◆ The task ◆
Copy out each line of the material that includes the word "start".

◆ Source material ◆
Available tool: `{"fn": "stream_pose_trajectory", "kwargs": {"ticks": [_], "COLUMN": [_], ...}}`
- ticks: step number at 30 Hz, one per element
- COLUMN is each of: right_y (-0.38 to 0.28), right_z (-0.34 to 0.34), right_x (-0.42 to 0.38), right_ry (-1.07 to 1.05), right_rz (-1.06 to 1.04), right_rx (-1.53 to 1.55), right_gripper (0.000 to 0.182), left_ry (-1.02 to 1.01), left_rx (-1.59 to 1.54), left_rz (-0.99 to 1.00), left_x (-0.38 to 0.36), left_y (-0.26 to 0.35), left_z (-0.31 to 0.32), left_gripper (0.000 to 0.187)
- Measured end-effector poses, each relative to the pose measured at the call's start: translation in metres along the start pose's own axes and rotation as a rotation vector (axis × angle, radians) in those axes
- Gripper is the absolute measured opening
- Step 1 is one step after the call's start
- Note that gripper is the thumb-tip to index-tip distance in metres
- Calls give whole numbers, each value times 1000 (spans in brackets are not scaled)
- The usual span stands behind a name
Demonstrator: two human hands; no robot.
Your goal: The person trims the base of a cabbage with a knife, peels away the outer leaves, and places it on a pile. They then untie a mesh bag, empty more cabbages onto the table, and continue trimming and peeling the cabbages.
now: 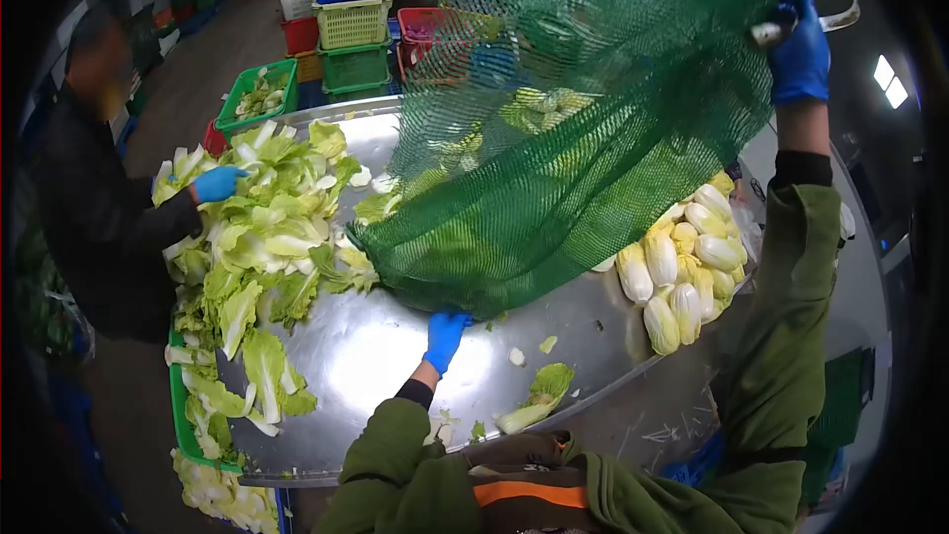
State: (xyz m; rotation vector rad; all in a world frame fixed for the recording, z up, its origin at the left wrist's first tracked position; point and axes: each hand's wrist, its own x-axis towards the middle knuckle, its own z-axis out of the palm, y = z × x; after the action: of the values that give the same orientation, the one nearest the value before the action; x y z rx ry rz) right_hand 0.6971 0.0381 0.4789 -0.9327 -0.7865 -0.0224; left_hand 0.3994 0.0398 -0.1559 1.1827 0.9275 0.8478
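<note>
A large green mesh bag point(514, 227) stretches across the metal table, raised at its right end and with some cabbages showing through it. My right hand point(799, 54), in a blue glove, is lifted high at the right and closed on the gathered end of the bag. A knife point(840, 17) is also in that hand, its pale tip sticking out to the right. Low in the middle, my blue-gloved left hand point(447, 338) grips the bag's bottom edge. One loose cabbage leaf point(542, 400) and small scraps lie on the table point(386, 366) near it.
Trimmed cabbages point(682, 267) are piled at the right. A heap of loose leaves point(267, 227) covers the left side, where a co-worker's gloved hand point(219, 183) rests on it. Stacked crates point(354, 20) and a green bin point(257, 94) stand behind the table.
</note>
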Motion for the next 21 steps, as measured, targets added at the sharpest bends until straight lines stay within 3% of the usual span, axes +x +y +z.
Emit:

◆ Reply ◆
- Measured end-effector poses, each relative to the pose measured at the call's start: translation in metres along the start pose's own axes and rotation as a rotation vector (axis × angle, radians) in those axes
- Step 1 is one step after the call's start

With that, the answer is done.